**Directions:**
Within the material below, transcribe exactly the lines from the one holding "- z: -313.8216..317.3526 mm" through the one holding "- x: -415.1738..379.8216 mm", keeping both ends and skipping the rest.

═════ Task inputs ═════

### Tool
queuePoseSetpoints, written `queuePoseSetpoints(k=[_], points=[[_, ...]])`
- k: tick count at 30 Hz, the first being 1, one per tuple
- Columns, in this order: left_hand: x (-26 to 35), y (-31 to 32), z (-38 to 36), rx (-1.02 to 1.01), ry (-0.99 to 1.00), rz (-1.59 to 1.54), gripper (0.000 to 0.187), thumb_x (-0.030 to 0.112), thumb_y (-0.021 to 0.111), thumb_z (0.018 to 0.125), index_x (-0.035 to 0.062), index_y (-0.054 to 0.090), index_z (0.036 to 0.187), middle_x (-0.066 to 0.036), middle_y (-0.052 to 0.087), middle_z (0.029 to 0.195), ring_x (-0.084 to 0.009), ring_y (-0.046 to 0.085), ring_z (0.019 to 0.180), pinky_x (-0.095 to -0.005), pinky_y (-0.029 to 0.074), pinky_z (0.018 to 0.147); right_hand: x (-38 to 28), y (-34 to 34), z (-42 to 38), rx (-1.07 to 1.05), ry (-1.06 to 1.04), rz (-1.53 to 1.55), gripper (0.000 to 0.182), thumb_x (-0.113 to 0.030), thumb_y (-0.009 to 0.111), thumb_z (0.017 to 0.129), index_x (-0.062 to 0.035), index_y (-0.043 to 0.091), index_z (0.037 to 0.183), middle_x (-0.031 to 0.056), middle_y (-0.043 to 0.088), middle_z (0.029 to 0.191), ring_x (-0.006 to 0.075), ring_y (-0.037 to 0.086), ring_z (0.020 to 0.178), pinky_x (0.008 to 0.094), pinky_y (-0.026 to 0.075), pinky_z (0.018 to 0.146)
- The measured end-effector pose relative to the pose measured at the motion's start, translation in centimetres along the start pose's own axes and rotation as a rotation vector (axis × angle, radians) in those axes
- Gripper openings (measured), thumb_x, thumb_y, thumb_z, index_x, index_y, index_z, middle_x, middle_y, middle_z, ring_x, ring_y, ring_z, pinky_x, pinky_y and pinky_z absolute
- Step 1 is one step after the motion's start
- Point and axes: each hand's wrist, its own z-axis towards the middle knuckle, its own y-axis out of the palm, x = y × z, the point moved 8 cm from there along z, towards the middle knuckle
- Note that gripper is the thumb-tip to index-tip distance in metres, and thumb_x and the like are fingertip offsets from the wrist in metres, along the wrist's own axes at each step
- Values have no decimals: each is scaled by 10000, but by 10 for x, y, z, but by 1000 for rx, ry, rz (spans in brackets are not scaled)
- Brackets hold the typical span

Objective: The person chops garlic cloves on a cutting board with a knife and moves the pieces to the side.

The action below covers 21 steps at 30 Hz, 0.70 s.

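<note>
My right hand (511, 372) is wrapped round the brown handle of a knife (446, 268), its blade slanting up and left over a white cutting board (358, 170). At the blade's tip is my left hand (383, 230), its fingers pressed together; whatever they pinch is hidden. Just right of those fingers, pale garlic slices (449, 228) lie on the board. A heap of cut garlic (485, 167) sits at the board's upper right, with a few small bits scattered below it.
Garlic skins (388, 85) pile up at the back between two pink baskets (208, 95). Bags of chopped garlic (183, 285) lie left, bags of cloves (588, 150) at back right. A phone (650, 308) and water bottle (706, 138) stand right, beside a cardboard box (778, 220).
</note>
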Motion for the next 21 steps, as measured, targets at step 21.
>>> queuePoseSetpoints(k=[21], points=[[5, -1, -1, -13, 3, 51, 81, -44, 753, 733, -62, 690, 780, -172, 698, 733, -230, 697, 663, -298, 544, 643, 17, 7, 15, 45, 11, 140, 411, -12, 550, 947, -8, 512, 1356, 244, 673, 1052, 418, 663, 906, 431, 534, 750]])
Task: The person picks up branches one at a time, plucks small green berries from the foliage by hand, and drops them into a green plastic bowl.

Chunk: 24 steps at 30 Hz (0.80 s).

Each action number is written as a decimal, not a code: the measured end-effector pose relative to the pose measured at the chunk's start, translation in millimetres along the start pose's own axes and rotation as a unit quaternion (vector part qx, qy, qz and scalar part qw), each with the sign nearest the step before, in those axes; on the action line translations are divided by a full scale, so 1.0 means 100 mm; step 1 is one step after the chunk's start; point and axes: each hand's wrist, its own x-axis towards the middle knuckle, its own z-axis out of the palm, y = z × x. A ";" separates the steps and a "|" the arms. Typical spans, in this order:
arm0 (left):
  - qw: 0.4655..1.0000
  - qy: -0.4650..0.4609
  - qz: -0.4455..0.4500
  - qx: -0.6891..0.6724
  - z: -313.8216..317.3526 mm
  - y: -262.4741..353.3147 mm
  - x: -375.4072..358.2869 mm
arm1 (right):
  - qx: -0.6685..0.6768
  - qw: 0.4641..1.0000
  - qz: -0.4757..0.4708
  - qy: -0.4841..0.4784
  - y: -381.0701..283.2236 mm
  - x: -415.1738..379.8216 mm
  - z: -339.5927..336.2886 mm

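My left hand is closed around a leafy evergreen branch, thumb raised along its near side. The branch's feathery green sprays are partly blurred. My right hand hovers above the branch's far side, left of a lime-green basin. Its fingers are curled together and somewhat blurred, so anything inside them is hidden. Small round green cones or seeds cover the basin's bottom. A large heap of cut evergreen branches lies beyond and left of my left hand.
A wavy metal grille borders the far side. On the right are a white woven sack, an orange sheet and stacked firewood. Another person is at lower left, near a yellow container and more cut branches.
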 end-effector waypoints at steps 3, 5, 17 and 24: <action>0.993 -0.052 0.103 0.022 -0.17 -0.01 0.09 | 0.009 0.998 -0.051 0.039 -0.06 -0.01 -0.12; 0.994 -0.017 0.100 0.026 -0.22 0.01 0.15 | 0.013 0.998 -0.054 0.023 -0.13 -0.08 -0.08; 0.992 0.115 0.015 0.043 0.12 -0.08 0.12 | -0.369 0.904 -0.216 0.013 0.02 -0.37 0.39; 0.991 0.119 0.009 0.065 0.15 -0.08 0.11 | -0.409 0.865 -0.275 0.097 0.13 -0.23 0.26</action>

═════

**Worked solution:**
  - z: -313.8216..317.3526 mm
  - y: -262.4741..353.3147 mm
  - x: -375.4072..358.2869 mm
arm1 (right):
  - qx: -0.6685..0.6768
  - qw: 0.4641..1.0000
  - qz: -0.4757..0.4708
  - qy: -0.4841..0.4784
  - y: -381.0701..283.2236 mm
  - x: -415.1738..379.8216 mm

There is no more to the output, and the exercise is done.